(Saved entries)
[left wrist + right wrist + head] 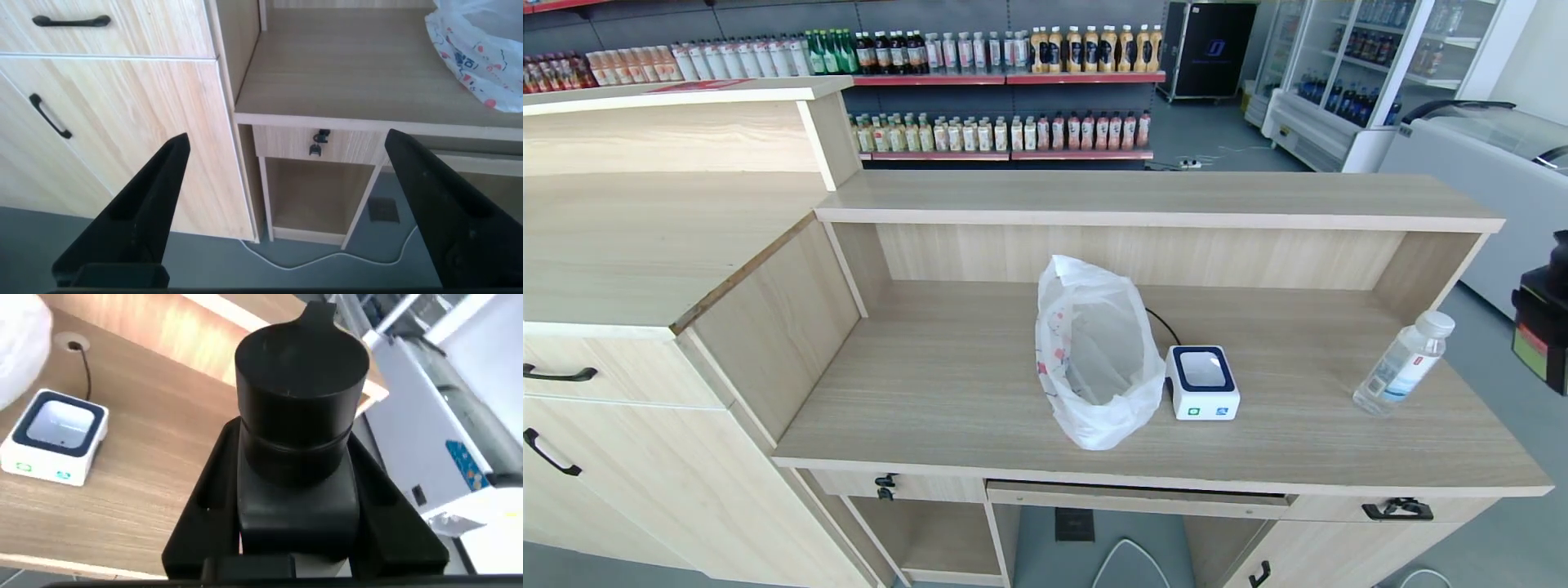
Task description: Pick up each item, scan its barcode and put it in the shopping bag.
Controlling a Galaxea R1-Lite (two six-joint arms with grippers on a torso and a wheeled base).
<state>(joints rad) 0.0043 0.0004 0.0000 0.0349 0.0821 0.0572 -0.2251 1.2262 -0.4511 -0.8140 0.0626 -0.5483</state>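
Shop interior, pale wooden checkout counter (1298, 441) in front of drink shelves. Black lidded cylindrical container (298, 376) clamped between fingers of right gripper (296, 465), held at counter's right end. Clear plastic water bottle (1403, 363) stood near that end. Open white plastic shopping bag (1094, 351) placed mid-counter, white blue-rimmed scanner (1202, 381) just beside it. Left gripper (286, 139) spread wide, nothing held, positioned low before cabinet fronts.
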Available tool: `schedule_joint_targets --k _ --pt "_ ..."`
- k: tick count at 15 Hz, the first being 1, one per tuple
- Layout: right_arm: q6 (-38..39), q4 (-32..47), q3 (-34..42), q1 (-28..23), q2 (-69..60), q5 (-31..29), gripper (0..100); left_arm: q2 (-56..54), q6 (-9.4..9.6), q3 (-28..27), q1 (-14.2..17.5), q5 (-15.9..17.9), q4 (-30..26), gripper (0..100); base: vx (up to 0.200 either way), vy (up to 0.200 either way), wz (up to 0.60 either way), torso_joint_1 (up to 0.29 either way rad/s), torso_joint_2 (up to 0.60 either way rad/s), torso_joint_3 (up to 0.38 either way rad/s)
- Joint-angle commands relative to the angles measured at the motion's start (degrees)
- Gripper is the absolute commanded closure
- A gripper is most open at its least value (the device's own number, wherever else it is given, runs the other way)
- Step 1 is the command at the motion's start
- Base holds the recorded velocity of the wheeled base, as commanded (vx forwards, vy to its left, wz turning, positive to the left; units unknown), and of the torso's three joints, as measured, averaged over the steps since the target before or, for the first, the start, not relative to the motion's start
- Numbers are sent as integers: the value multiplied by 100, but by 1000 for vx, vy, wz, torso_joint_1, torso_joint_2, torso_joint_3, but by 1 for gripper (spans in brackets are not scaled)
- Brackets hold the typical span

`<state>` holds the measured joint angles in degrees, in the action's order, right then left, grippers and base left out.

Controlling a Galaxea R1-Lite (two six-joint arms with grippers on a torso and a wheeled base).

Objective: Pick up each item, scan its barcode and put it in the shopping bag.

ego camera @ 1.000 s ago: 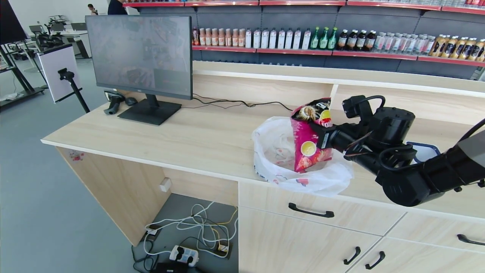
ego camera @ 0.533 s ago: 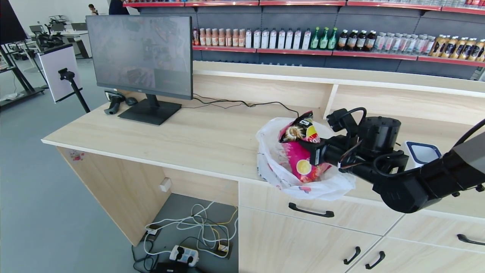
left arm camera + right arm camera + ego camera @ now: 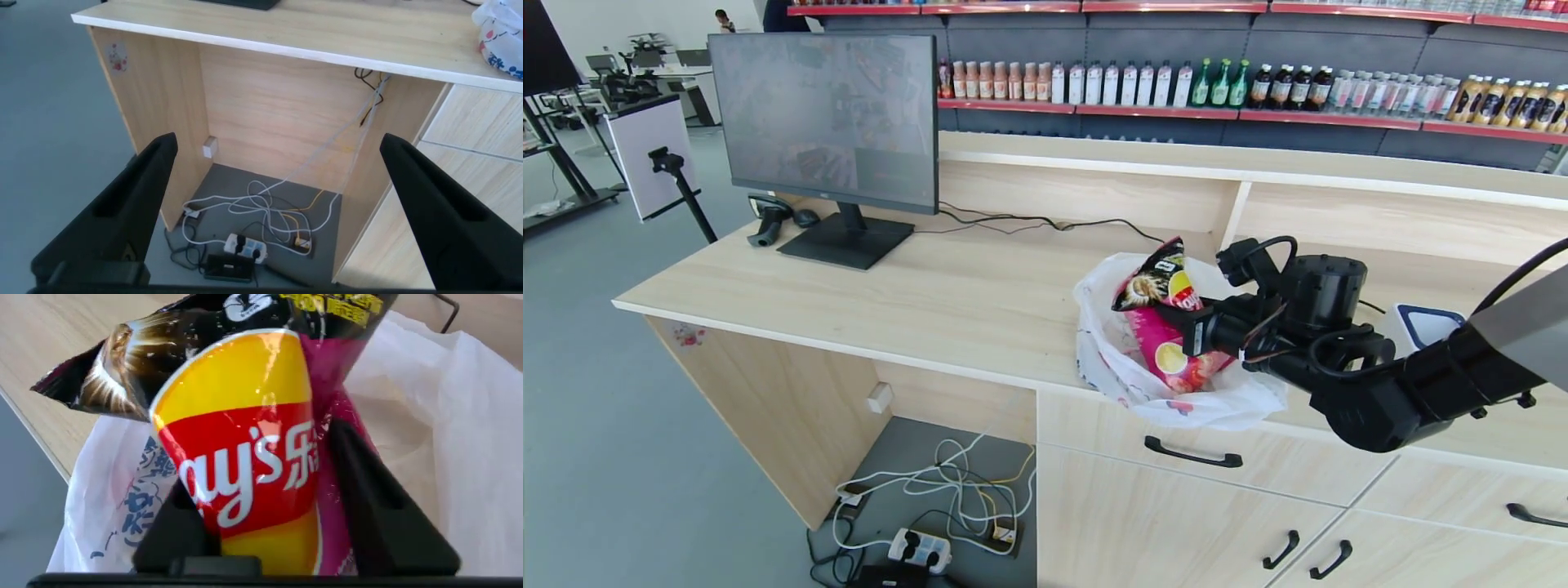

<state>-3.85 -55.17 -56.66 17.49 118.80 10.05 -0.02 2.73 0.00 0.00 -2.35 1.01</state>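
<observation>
**Counter** [image 3: 947, 302]: Long wooden top. Between the monitor [image 3: 829, 122] on the robot's left and the shopping bag there is a broad stretch of bare surface. A raised back wall stands close behind the bag, and a cable [image 3: 1045, 220] runs along its foot.

**Shopping bag** [image 3: 1107, 343]: White plastic with its mouth open. It sits at the counter's front edge, and its skirt hangs over the drawers. Judged at risk of being dragged off by any forward pull.

**Chip bag** [image 3: 1168, 327]: Lower half is inside the shopping bag, and the top leans out above the rim. Placing is judged nearly complete, with release and withdrawal outstanding. Whether it has been scanned cannot be told.

**Right gripper** [image 3: 1192, 327]: Clamped across the middle of the chip bag.

**Left gripper** [image 3: 278, 171]: Spread wide and holding nothing, low in front of the counter's open recess.
</observation>
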Motion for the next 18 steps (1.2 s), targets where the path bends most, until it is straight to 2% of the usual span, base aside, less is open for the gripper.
schedule_joint_targets --k 1,4,6,10,12,16,18 --pt "34 -125 15 0 -6 -3 0 2 -1 0 0 -2 4 0 0 0 0 0 0 0" --pt "350 -565 384 -18 -269 -20 0 2 -27 0 0 -2 4 0 0 0 0 0 0 0" --pt "420 -565 1017 -53 -797 -20 0 2 -36 0 0 -2 4 0 0 0 0 0 0 0" --pt "473 -521 1500 -150 -1834 -46 0 2 -71 0 0 -11 -5 0 0 0 0 0 0 0" --pt "491 -257 2151 -115 -2695 -222 0 2 -150 0 0 -11 -5 0 0 0 0 0 0 0" --pt "535 -90 4225 -106 -4391 -697 0 2 -132 0 0 -2 -13 0 0 0 0 0 0 0" --pt "376 -90 4796 -106 -5024 -943 0 2 -141 0 0 -2 -5 0 0 0 0 0 0 0"
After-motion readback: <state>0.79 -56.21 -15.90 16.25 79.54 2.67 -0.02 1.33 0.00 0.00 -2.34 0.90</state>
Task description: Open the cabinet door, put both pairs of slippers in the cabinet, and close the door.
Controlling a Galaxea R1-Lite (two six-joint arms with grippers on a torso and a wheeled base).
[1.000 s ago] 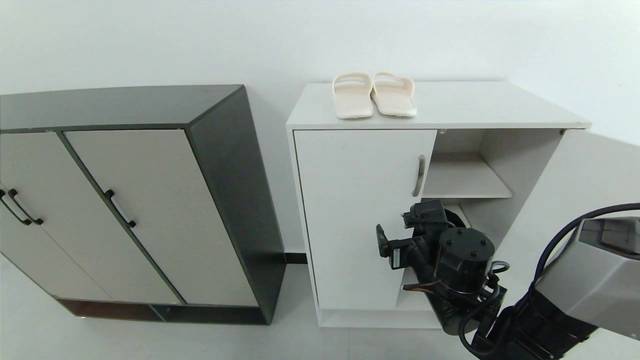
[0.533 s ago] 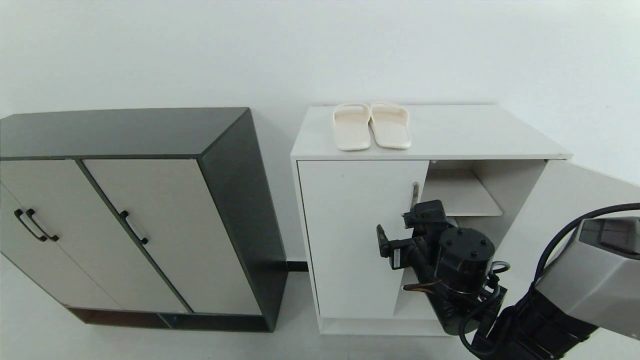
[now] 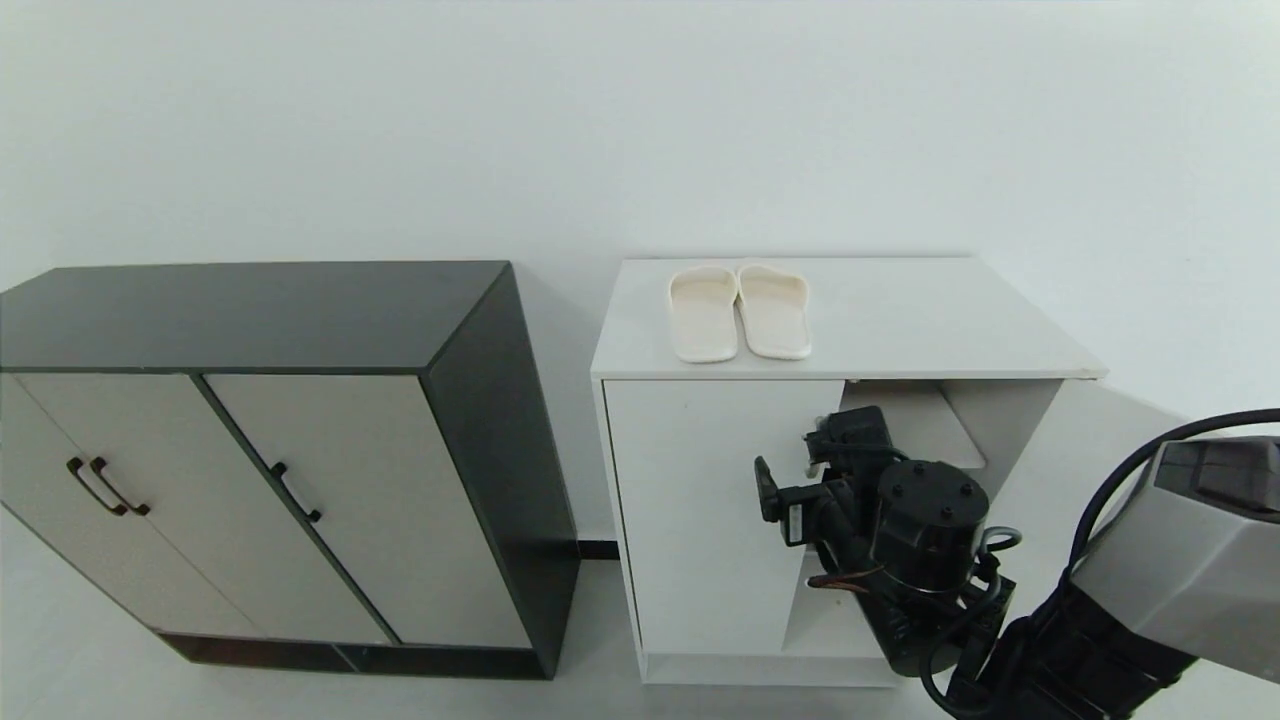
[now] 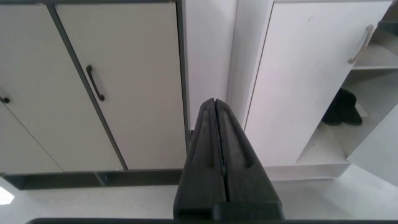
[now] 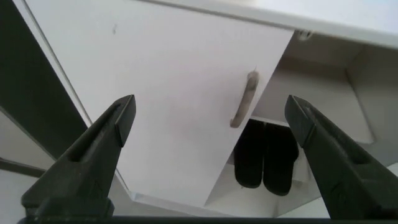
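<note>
A cream pair of slippers [image 3: 738,312] lies on top of the white cabinet [image 3: 900,330]. The cabinet's right side stands open, with its shelf [image 3: 925,425] showing, and its left door [image 3: 700,500] is closed. A black pair of slippers [image 5: 266,165] sits on the cabinet's bottom shelf, also seen in the left wrist view [image 4: 344,107]. My right gripper [image 5: 211,118] is open in front of the closed door's handle [image 5: 244,99], apart from it. My left gripper [image 4: 214,107] is shut on nothing, low between the two cabinets.
A dark cabinet [image 3: 250,315] with two pale doors and black handles [image 3: 295,492] stands left of the white one, with a narrow gap between them. The opened right door [image 3: 1120,440] swings out on the right. A plain white wall stands behind.
The whole head picture has shifted downward, so the camera has moved. The right arm keeps its place in that picture. The slippers have not moved on the cabinet.
</note>
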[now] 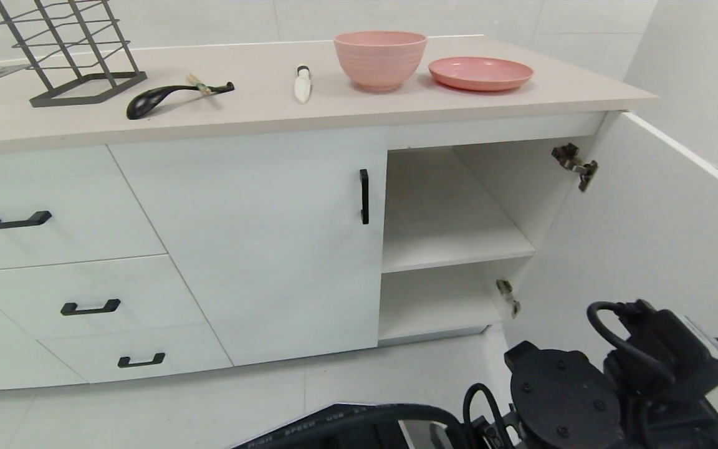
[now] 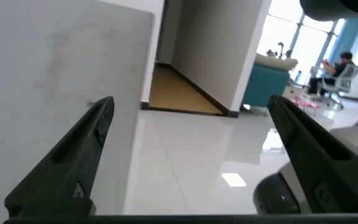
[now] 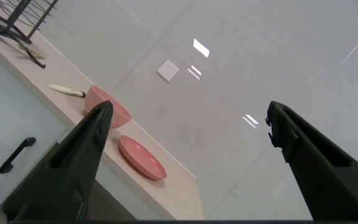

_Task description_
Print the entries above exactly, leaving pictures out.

_Task response_
[left wrist + right wrist + head] 
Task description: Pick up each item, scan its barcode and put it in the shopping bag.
Controlling a Galaxea R1-Lite (two six-joint arms with grippers on a torso and a wheeled base).
<state>(joints rad) 0.0043 0.0004 0.0000 0.0349 0.0821 0.0572 -0.2251 1.2262 -0.4511 -0.8140 0.0626 -0.5483</state>
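Shop interior, pale wooden checkout counter (1298, 441) in front of drink shelves. Black lidded cylindrical container (298, 376) clamped between fingers of right gripper (296, 465), held at counter's right end. Clear plastic water bottle (1403, 363) stood near that end. Open white plastic shopping bag (1094, 351) placed mid-counter, white blue-rimmed scanner (1202, 381) just beside it. Left gripper (286, 139) spread wide, nothing held, positioned low before cabinet fronts.
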Available tool: `schedule_joint_targets --k _ --pt "_ ..."`
- k: tick count at 15 Hz, the first being 1, one per tuple
- Layout: right_arm: q6 (-38..39), q4 (-32..47), q3 (-34..42), q1 (-28..23), q2 (-69..60), q5 (-31..29), gripper (0..100); left_arm: q2 (-56..54), q6 (-9.4..9.6), q3 (-28..27), q1 (-14.2..17.5), q5 (-15.9..17.9), q4 (-30..26), gripper (0..100); base: vx (up to 0.200 either way), vy (up to 0.200 either way), wz (up to 0.60 either way), torso_joint_1 (up to 0.29 either way rad/s), torso_joint_2 (up to 0.60 either way rad/s), torso_joint_3 (up to 0.38 either way rad/s)
- Joint-angle commands relative to the angles measured at the motion's start (degrees)
- Gripper is the absolute commanded closure
- A gripper is most open at its least value (the device's own number, wherever else it is given, runs the other way)
- Step 1 is the command at the motion's start
- Base holds the recorded velocity of the wheeled base, as commanded (vx forwards, vy to its left, wz turning, positive to the left; units unknown), and of the torso's three joints, as measured, averaged over the steps since the target before or, for the first, the start, not relative to the motion's start
- Numbers are sent as integers: the value multiplied by 100, but by 1000 for vx, vy, wz, torso_joint_1, torso_joint_2, torso_joint_3, but by 1 for gripper (spans in brackets are not scaled)
- Brackets hold the typical span

`<state>` holds the measured joint angles in degrees, in the action's order, right then left, grippers and base left out.

Controlling a Galaxea R1-Lite (two six-joint arms with grippers on a torso and a wheeled base).

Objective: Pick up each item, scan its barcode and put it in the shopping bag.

ego camera @ 1.000 s ago: 
ego camera @ 0.533 s ago: 
left arm camera + right arm camera + ego camera @ now: 

<state>-3.85 -55.17 -56.66 17.49 118.80 10.05 -0.02 2.73 0.00 0.00 -2.35 1.01</state>
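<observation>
**Counter** [image 3: 947, 302]: Long wooden top. Between the monitor [image 3: 829, 122] on the robot's left and the shopping bag there is a broad stretch of bare surface. A raised back wall stands close behind the bag, and a cable [image 3: 1045, 220] runs along its foot.

**Shopping bag** [image 3: 1107, 343]: White plastic with its mouth open. It sits at the counter's front edge, and its skirt hangs over the drawers. Judged at risk of being dragged off by any forward pull.

**Chip bag** [image 3: 1168, 327]: Lower half is inside the shopping bag, and the top leans out above the rim. Placing is judged nearly complete, with release and withdrawal outstanding. Whether it has been scanned cannot be told.

**Right gripper** [image 3: 1192, 327]: Clamped across the middle of the chip bag.

**Left gripper** [image 3: 278, 171]: Spread wide and holding nothing, low in front of the counter's open recess.
</observation>
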Motion for the next 18 steps (1.2 s), targets where the path bends most, until it is straight to 2% of the usual span, base aside, less is open for the gripper.
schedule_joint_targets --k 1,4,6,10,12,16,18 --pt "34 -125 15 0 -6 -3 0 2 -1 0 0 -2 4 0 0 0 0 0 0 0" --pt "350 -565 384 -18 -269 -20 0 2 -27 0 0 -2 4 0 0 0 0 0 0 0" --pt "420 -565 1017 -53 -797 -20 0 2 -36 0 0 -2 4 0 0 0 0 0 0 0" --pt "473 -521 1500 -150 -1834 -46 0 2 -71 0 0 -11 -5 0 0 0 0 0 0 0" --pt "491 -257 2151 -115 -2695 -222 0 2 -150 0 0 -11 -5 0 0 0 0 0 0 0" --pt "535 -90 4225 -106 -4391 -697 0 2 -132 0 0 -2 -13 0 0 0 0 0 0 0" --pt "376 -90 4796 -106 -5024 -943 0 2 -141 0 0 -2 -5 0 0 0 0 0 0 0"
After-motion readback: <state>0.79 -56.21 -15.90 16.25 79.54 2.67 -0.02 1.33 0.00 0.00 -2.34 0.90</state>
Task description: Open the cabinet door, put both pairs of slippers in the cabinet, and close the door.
Controlling a Galaxea R1-Lite (two six-joint arms with grippers on a torso and a wheeled base).
[1.000 s ago] 
[0.533 s ago] 
[now] 
[now] 
[now] 
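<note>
A cream pair of slippers [image 3: 738,312] lies on top of the white cabinet [image 3: 900,330]. The cabinet's right side stands open, with its shelf [image 3: 925,425] showing, and its left door [image 3: 700,500] is closed. A black pair of slippers [image 5: 266,165] sits on the cabinet's bottom shelf, also seen in the left wrist view [image 4: 344,107]. My right gripper [image 5: 211,118] is open in front of the closed door's handle [image 5: 244,99], apart from it. My left gripper [image 4: 214,107] is shut on nothing, low between the two cabinets.
A dark cabinet [image 3: 250,315] with two pale doors and black handles [image 3: 295,492] stands left of the white one, with a narrow gap between them. The opened right door [image 3: 1120,440] swings out on the right. A plain white wall stands behind.
The whole head picture has shifted downward, so the camera has moved. The right arm keeps its place in that picture. The slippers have not moved on the cabinet.
</note>
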[now] 
[now] 
[now] 

No additional answer text is required.